Die steinalte Dame seufzte tief und traurig. „Ich habe viele Bande gesehen, die mehr aus einer temporären Notwendigkeit heraus dauerhaft geschlossen wurden. Die jeweiligen Partner kannten sich kaum oder es gab keine Wertschätzung. Ich habe einige sehr schwache Bindungen gesehen. In den meisten Fällen ist der Geistgefährte dabei schlechter weggekommen." Sie machte eine kurze Pause, in der sie Ria genau beobachtete. Ihr klares Profil hob sich von der Umgebung ab und ihr langes schwarzes Haar wehte in der leichten Brise. Das Beeindruckendste an der jungen Frau war jedoch ihre Fähigkeit, sich komplett anzupassen. Hier wirkte sie weniger wie ein menschenähnliches Wesen, sondern eher wie eine von ihnen. Ein Wesen, das sowohl in der Materiellen als auch in der Geisterebene existierte. Wenn sie es drauf anlegte, konnte sie sogar ihre Spuren verwischen. Ja, dieses Mädchen konnte etwas gegen das aufziehende Unheil ausrichten. Nur musste sie erst einmal verstehen, was auf sie zukam. „Euer Band beruht auf tiefem Vertrauen. Erinnere dich daran, wenn die Zeit gekommen ist. Wir werden an deiner Seite sein."

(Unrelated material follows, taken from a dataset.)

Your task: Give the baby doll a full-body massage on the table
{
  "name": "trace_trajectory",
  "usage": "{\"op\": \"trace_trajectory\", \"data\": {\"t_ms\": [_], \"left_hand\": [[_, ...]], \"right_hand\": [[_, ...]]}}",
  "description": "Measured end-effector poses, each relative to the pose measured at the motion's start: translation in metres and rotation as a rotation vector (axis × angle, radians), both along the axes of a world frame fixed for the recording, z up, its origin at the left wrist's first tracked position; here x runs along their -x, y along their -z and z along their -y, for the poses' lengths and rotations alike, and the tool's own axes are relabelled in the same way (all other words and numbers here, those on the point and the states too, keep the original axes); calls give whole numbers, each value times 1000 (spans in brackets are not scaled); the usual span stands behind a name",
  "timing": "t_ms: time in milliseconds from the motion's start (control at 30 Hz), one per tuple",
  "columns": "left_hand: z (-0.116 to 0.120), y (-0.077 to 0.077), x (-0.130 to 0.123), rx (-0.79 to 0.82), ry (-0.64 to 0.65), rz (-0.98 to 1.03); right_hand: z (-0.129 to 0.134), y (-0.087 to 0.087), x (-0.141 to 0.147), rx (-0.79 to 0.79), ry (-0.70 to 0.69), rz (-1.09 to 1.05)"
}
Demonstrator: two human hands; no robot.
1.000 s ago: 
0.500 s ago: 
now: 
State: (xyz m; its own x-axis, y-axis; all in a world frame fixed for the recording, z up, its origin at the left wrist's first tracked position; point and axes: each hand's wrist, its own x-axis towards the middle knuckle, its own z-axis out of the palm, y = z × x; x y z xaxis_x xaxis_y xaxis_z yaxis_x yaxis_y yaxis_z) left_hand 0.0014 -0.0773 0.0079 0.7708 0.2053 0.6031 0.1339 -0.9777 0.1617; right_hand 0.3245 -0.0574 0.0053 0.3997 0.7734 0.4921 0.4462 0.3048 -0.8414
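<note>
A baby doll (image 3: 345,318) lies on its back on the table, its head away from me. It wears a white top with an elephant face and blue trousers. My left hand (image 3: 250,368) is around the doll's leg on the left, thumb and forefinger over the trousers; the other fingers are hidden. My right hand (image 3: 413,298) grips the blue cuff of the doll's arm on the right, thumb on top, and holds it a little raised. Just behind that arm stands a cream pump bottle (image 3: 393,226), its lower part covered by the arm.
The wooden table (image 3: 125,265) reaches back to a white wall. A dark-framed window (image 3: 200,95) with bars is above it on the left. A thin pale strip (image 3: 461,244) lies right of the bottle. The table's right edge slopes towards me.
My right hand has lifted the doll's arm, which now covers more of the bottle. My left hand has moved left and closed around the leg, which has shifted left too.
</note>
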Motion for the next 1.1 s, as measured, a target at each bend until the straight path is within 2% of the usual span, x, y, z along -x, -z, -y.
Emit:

Irritiert sah Ria zu ihr auf. Das klang, als wäre sie mit sämtlichen existierenden Schattendrachen verbunden. „Was meinst du damit?"

Doch Varlet lachte nur leise. „Prinzessin, du hast uns ein verloren geglaubtes Mitglied unserer Gemeinde zurückgebracht. Wir stehen tief in deiner Schuld."

„Aber das stimmt doch gar nicht", begann sie zu protestieren.

Lachend erhob sich die imposante Schattengestalt. „Ria, dein Gefährte ist ein Segen für uns. Dass du ihn nicht zwingst, dir zu Diensten zu sein, hat uns für die nächste Generation gerettet."

Na klasse. Da vergnügte Ragna sich mit allen Ladys der Insel und wurde auch noch dafür gefeiert. Sie hatte das Gefühl, im falschen Film gelandet zu sein. Resignierend ließ sie sich in den Sand sinken und schloss ihre Augen. Hoffentlich hatte diese eigenartige Reise bald ein Ende. Schattenseelen, die ihre Geistgefährten unterdrückten oder zwangen? Was für ein Unsinn.